#### Input data ####
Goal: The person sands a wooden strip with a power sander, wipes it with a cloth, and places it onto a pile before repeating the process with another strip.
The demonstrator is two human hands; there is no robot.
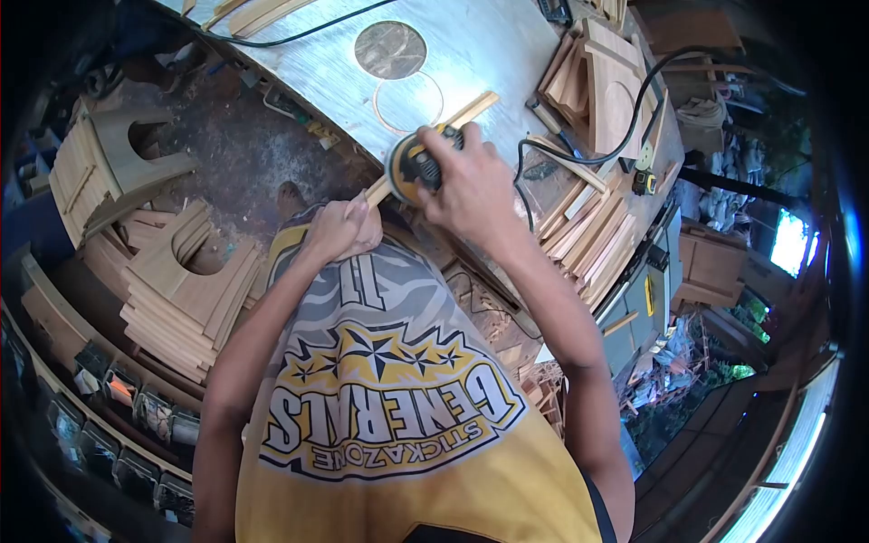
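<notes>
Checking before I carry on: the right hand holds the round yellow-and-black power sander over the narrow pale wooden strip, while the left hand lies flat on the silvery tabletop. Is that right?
Not quite: the left hand is closed around the near end of the narrow pale wooden strip, as the head view shows. The rest stands.

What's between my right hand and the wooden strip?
The head view shows a yellow-and-black sander there, held in the right hand over the wooden strip; the left hand holds the strip's near end.
</notes>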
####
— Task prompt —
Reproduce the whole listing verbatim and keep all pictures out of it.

— Result —
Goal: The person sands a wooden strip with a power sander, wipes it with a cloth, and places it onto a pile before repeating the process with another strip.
The demonstrator is two human hands; there is no robot.
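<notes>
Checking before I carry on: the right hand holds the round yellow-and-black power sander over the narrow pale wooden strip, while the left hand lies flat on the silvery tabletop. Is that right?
Not quite: the left hand is closed around the near end of the narrow pale wooden strip, as the head view shows. The rest stands.

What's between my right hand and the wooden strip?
The head view shows a yellow-and-black sander there, held in the right hand over the wooden strip; the left hand holds the strip's near end.
</notes>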

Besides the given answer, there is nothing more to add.